On Thursday, the Supreme Court handed down its verdict on King v. Burwell, rejecting the latest challenge to the Affordable Care and Patient Protection Act (ACA), commonly known as Obamacare. Relying on a single phrase in the more than 900-page bill, the four petitioners argued that the federal government could not offer health insurance subsidies to individuals who purchased health insurance through the federal exchange, healthcare.gov.
The court’s decision will allow some 6.4 million Americans in states that elected not to set up their own exchanges to keep their healthcare subsidies. But taking a broader view, according to Andrew Stern, the decision places a firmer foundation under a healthcare system designed for the twenty-first-century.
“By the end of the decade, some 40 to 50 percent of workers won’t have a full-time employer,” Stern, the former president of the Service Employees International Union and senior fellow of Columbia Business and Law Schools’ Richman Center for Business, Law and Public Policy, asserts in reference to the rise of the “freelance” or “1099” economy. “This decision sets the stage for the future economy of America.”
The US system of employer-based health insurance is unique amongst developed countries, having emerged as a means to skirt temporary wage controls during World War II. The system, Stern argues, has impeded growth in the US, dampening entrepreneurship and preventing some workers from moving to new jobs. “This decision solidifies the market the ACA created and the group purchasing power that makes it work. This will allow people to take economic risks that they wouldn’t have been able to, to start new businesses and explore new opportunities.”
Writing for the majority, Chief Justice John Roberts held that, taken together, the coverage mandate, requiring most individuals to acquire health insurance, and the tax credits that make coverage affordable for many are a critical third leg to the law’s two other central provisions — “guaranteed issue,” requiring that insurers provide plans to all individuals, and “community rating,” forcing insurers to treat the entire community as a single risk-pool.
The decision notes two early experiments in expanding healthcare coverage in Washington and New York. Both states adopted the guaranteed issue and community rating provisions subsequently taken up by the ACA, but not the coverage mandate or the tax credits under scrutiny in King. The results, which Chief Justice Roberts referred to as an “economic ‘death spiral,’” were disastrous, particularly in Washington, where premiums jumped 78 percent in three years, eventually leading 17 of the state’s 19 private insurers to exit the market. By a process known as “adverse selection,” first theorized by Columbia Business School Professor Joseph Stiglitz, healthy individuals avoided buying insurance, knowing they could buy it later at the same rate should they fall sick, leaving insurers to foot the bill for an increasingly unhealthy subset of the population.
A decision to invalidate the tax credits without also removing the guaranteed issue and community rating provisions could have had a devastating impact on insurance markets both inside and outside of the exchanges. As Roberts asserted in his decision, “Congress passed the Affordable Care Act to improve health insurance markets, not to destroy them.”
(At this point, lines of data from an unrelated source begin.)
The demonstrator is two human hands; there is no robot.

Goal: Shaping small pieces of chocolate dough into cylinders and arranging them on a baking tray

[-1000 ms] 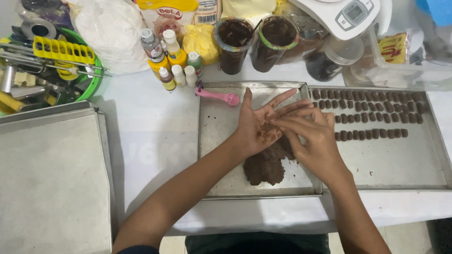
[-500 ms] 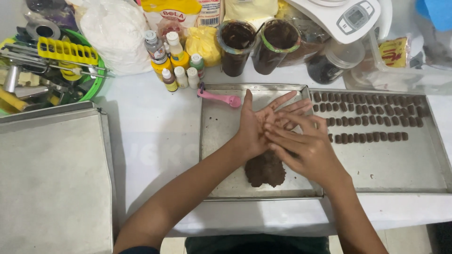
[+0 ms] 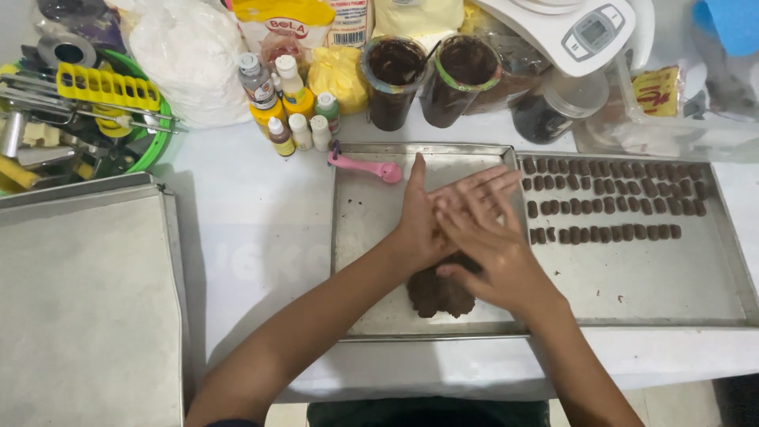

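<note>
My left hand (image 3: 421, 217) lies flat and palm up over the middle metal tray (image 3: 368, 237). My right hand (image 3: 498, 257) is pressed palm down across it, fingers straight and overlapping. Whatever sits between the palms is hidden. Just below the hands, a lump of brown dough (image 3: 439, 294) rests on the tray near its front edge. Several small brown dough pieces (image 3: 617, 190) lie in rows on the adjoining right tray (image 3: 648, 277).
A pink spoon (image 3: 364, 167) lies at the middle tray's back edge. Small colouring bottles (image 3: 288, 111), two cups of dark paste (image 3: 391, 71), bags and a white kitchen scale (image 3: 577, 32) crowd the back. A green basket of tools (image 3: 79, 111) and another metal tray (image 3: 79, 300) are at left.
A second ago my right fingers worked a bit of brown dough on my left palm. My right hand has since slid over the palm and covers it. The lump has not moved.
</note>
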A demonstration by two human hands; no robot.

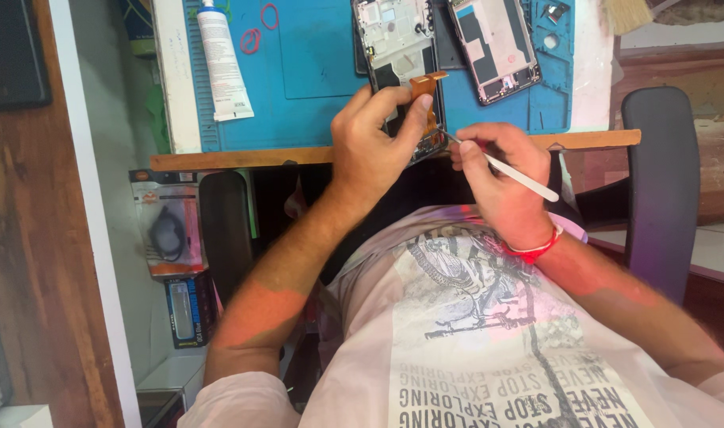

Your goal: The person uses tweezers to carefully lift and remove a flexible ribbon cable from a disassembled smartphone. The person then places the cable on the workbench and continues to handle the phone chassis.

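White squeeze tube point(223, 63) lies on the blue silicone work mat point(314, 95). Further right, the left hand point(374, 150) pinches an orange flex ribbon point(427, 85) on the opened black phone frame point(401, 63) at the mat's near edge. Right hand point(496, 178) grips slim metal tweezers point(508, 170), tip touching the frame.
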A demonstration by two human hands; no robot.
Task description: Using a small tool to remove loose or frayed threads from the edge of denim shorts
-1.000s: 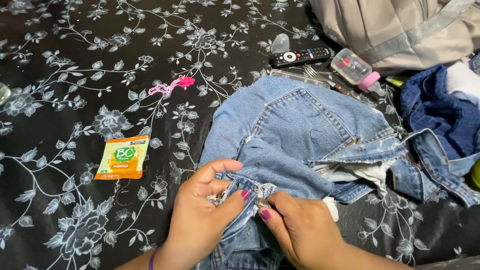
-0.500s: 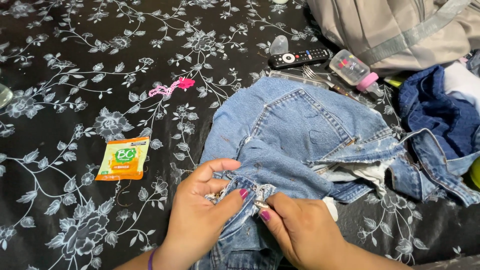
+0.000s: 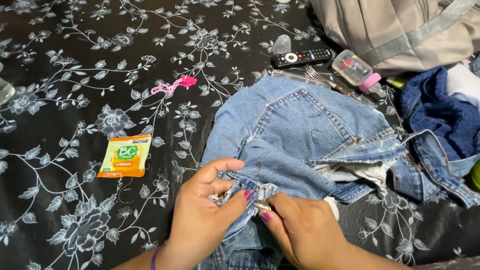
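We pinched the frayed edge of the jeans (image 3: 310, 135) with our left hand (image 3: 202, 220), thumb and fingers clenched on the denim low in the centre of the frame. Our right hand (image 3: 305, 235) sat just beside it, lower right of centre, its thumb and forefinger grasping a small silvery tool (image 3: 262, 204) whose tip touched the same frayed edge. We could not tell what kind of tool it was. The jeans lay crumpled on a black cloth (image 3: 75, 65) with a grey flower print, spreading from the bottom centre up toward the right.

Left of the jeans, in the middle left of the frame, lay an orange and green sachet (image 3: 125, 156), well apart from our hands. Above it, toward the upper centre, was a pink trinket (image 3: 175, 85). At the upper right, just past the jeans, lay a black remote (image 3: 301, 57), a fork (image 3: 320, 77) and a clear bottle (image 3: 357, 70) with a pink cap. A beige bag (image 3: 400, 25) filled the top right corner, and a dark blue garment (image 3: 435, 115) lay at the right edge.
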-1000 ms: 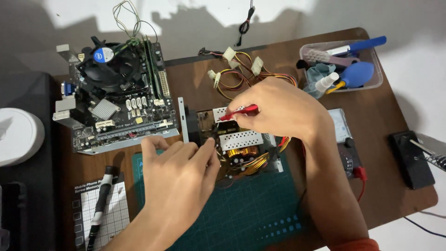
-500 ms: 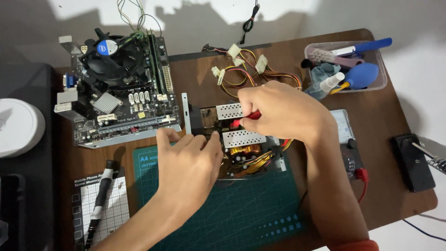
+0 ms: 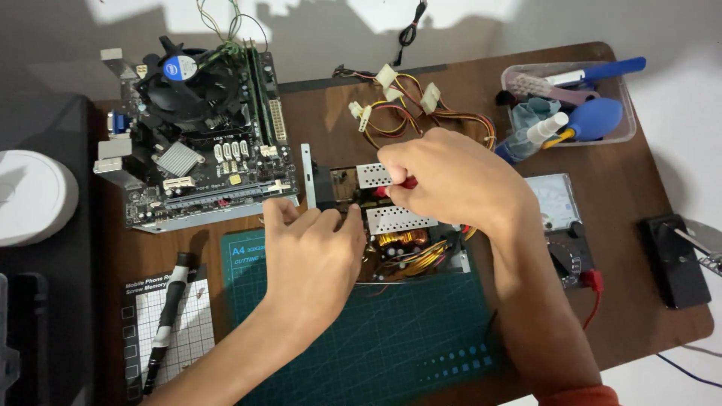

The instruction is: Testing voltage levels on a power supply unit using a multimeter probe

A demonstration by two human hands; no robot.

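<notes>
Right hand (image 3: 451, 180) pinches a red-handled screwdriver (image 3: 398, 185) over the open power supply (image 3: 391, 225) at table centre. Left hand (image 3: 312, 256), fingers together, braces its left side. Clear tub (image 3: 624, 131) at far right corner holds brushes, blue blower, spray bottle.

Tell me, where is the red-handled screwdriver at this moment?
In the head view, the red-handled screwdriver is in the right hand, over the open power supply near the table's middle.
</notes>
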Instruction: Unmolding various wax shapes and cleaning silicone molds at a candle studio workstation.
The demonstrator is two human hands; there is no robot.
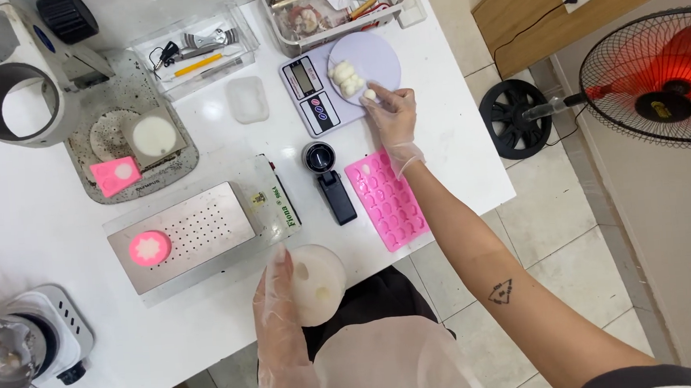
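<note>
White lumps [346, 78] sit heaped on the round pale plate [376, 54] atop the kitchen scale [310, 96], far side of the white tabletop [40, 231]. Right hand [393, 116], gloved, reaches over there, fingers [377, 96] pinching one small white piece [370, 94] at the plate's near edge. Left hand [280, 304], gloved too, grips a round white mould [316, 283] at the tabletop's near edge. Pink silicone mould [387, 198] lies flat between the two hands, beside a black-handled loupe [328, 177].
</note>
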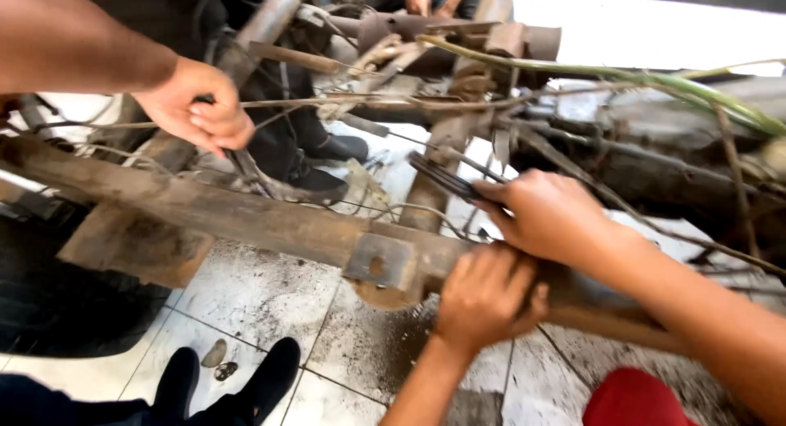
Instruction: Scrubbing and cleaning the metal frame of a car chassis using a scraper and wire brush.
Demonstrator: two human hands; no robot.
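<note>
Head view: a long rusted steel frame rail (246,217), flat-sided and pitted, runs diagonally across the scene above a soiled white tile floor (262,299). A square rusted bracket plate (381,262) with a centre hole is fixed to the rail's near face. The left hand (483,299) sits just right of that plate, fingers curled shut over the rail's top edge. The right hand (544,213) lies directly above the rail, just beyond the left hand, fingers pinched together on a bundle of thin dark flat strips (446,176) that juts up and left from the fingertips. Another person's hand (196,106), up the rail to the left, is clenched on a dark handle; the tool itself cannot be made out. Thin grey wires (393,209) loop over the rail. A green stalk (655,82) arcs beyond it. Black shoes (274,373) stand on the tiles below the rail.
</note>
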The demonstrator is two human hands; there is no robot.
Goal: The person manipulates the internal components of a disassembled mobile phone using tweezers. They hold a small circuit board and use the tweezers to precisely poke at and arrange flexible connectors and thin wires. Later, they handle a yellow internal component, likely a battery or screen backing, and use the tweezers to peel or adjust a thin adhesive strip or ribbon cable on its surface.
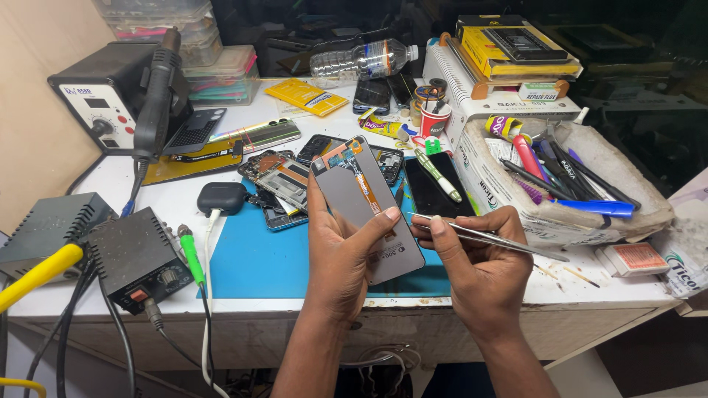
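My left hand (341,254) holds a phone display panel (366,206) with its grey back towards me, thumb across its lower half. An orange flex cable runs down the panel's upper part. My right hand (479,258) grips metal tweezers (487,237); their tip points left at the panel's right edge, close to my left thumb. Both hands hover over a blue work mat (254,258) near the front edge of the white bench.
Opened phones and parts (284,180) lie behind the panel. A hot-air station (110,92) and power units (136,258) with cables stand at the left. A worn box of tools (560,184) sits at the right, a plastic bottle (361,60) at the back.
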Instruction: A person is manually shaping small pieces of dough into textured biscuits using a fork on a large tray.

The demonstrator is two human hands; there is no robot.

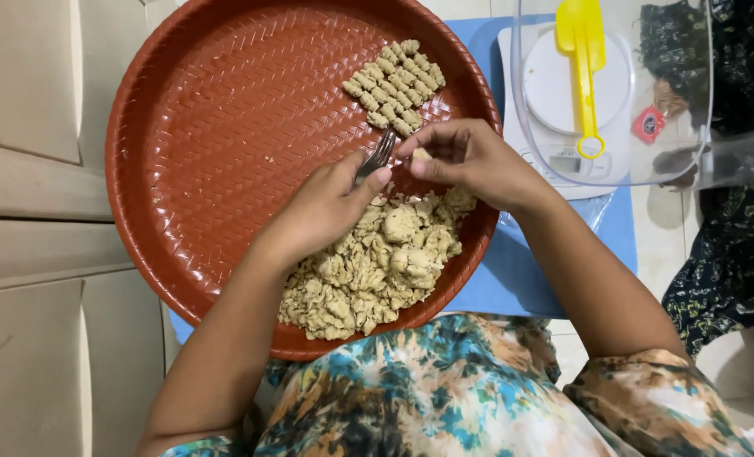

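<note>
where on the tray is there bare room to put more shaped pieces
The left half of the red woven tray is bare, up to its rim. The shaped pieces, both hands with the fork, and the dough pile crowd the right.

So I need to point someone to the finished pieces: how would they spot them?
Find the round red-brown woven tray. At its far edge, beyond the fork, lies a neat cluster of ridged rolls. Unlike the lumpy dough heap, they are small, uniform and aligned.

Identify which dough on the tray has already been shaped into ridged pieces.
The small cluster at the tray's far edge: neat ridged rolls in rows, unlike the loose lumpy dough pile nearest the person.
</note>
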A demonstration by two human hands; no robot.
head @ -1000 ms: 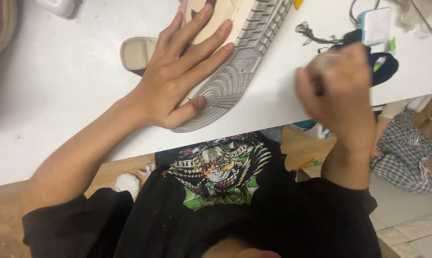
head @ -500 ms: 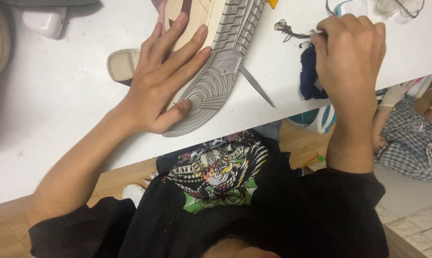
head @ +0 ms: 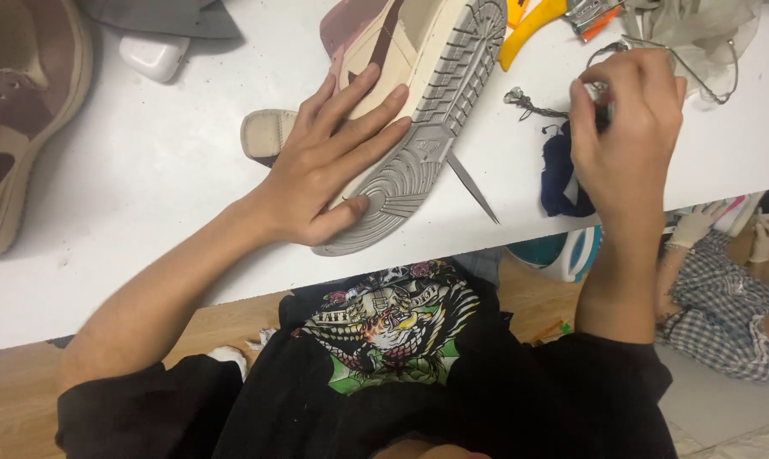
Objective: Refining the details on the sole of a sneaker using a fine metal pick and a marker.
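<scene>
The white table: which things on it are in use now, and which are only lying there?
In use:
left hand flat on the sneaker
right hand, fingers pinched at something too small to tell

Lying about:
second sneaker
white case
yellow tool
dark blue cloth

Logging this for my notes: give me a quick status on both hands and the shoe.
Left hand flat on the sneaker, which lies on its side. Right hand closed on something small and dark, unclear what. Pointed blade lies beside the sole.
</scene>
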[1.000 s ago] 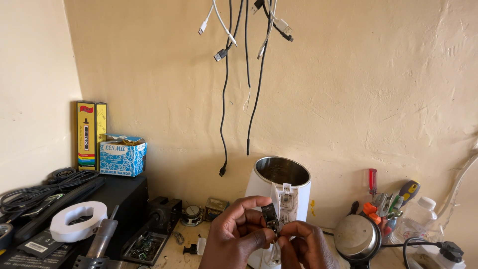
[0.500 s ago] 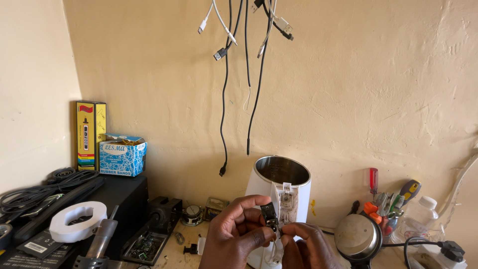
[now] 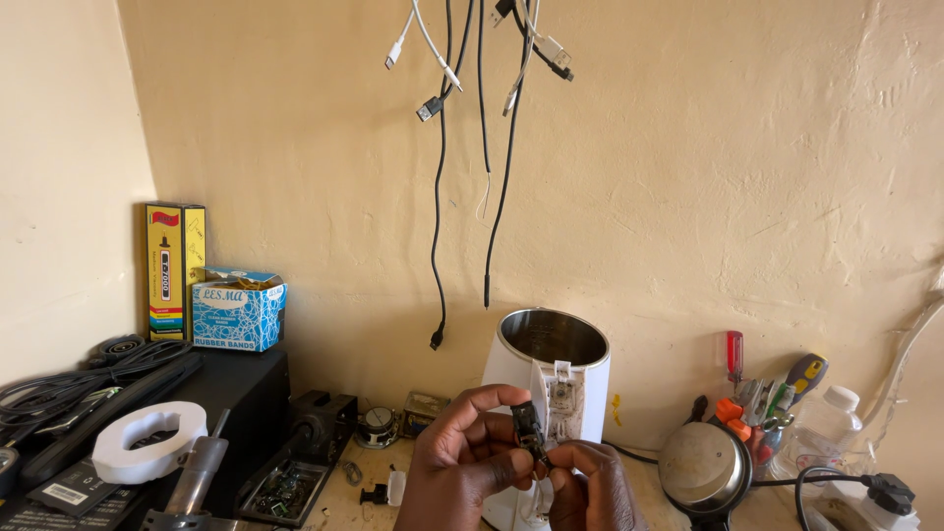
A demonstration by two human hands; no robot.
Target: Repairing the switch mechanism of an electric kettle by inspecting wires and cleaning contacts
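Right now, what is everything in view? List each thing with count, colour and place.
small part: one, black, pinched between both hands
kettle: one, white, open steel top, behind the hands
cables: several, black and white, hanging on the wall
boxes: two, yellow and blue, left on a black case
tape roll: one, white, lower left
round lid: one, steel, right of the kettle
screwdrivers: several, red and orange, right
left hand: grip on the part
right hand: grip on the part

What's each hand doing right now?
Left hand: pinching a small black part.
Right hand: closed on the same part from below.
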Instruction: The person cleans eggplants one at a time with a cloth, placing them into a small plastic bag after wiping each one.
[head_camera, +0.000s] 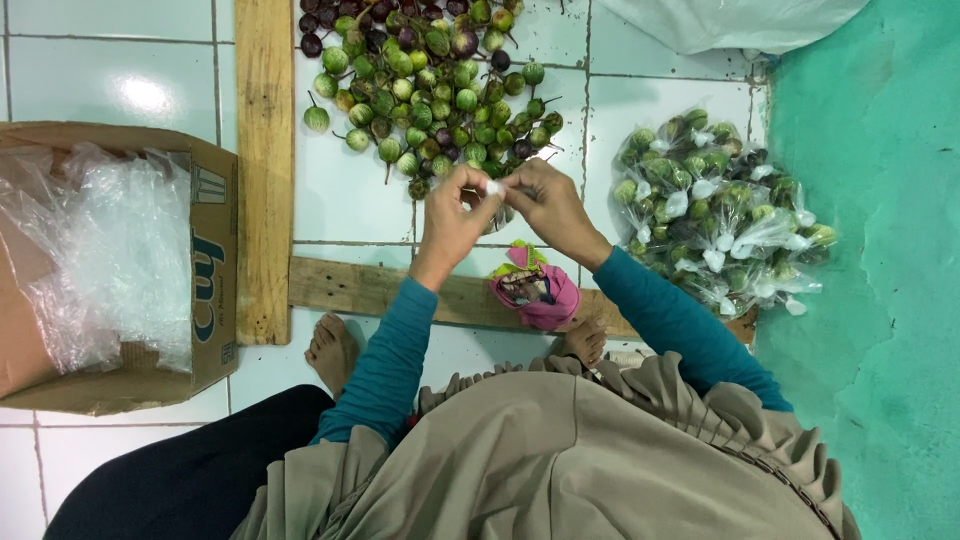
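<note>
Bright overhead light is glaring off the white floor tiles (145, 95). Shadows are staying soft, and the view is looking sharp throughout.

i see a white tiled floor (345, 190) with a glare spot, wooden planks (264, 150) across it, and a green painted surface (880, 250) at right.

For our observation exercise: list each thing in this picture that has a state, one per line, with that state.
Left hand: pinching the small bag's neck.
Right hand: pinching the same bag.
Small bag: held between both hands.
Loose eggplants: heaped, unbagged.
Filled bags: tied, piled.
Cardboard box: open, holding plastic.
</note>
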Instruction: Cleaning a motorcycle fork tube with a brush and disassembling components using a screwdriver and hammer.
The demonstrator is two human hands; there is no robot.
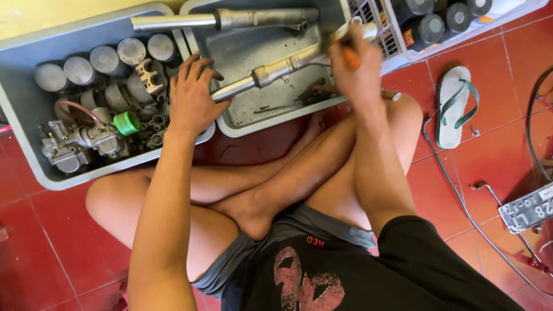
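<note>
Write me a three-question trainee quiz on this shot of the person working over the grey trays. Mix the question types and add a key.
1. True or false: the left hand rests on the lower end of a metal fork tube lying across the grey tray.
2. Multiple choice: what does the right hand grip? A) an orange-handled tool B) a green cap C) a sandal
3. Fill in: the green cap lies in the ____ tray, among the pistons.

Key
1. True.
2. A. Its tip is blurred and cannot be made out.
3. Left, the parts tray beside a carburettor.
</note>
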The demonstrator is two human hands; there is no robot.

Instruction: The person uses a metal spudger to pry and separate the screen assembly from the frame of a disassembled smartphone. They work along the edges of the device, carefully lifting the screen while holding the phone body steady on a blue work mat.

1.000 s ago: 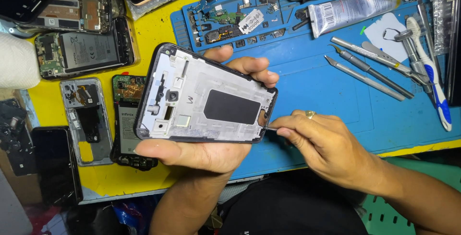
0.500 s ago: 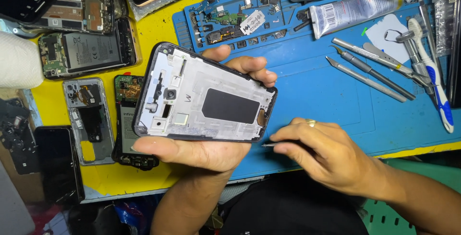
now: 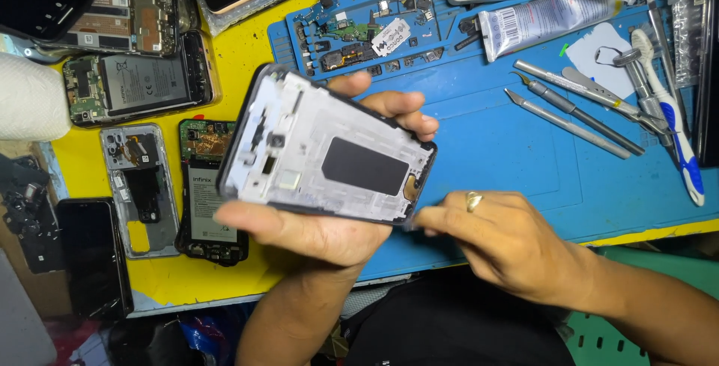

Despite Thursday’s victory for the ACA, substantial challenges remain for the law, particularly in Congress where the House has voted some 56 times to repeal all or parts of the law. Stern points to the Independent Payment Advisory Board (IPAB) as the next likely focus of repeal efforts. The 15-member agency, occasionally dubbed a “death panel” by some conservative commentators, was created by the ACA to find savings for Medicare. The board removes decisions about Medicare payment rates and rules from direct congressional oversight, placing them — it is hoped — beyond the reach of lobbyists. Earlier last week the House passed a bill to repeal the board.
With the potential for a democratic filibuster and a promised veto from President Barack Obama, the repeal faces uncertain prospects in the Senate, but House Republicans have vowed to keep fighting. Last Tuesday, Rep. John Flemming (R-LA) insisted “we're just going to keep sending pieces of repeal and full repeals, small repeals.”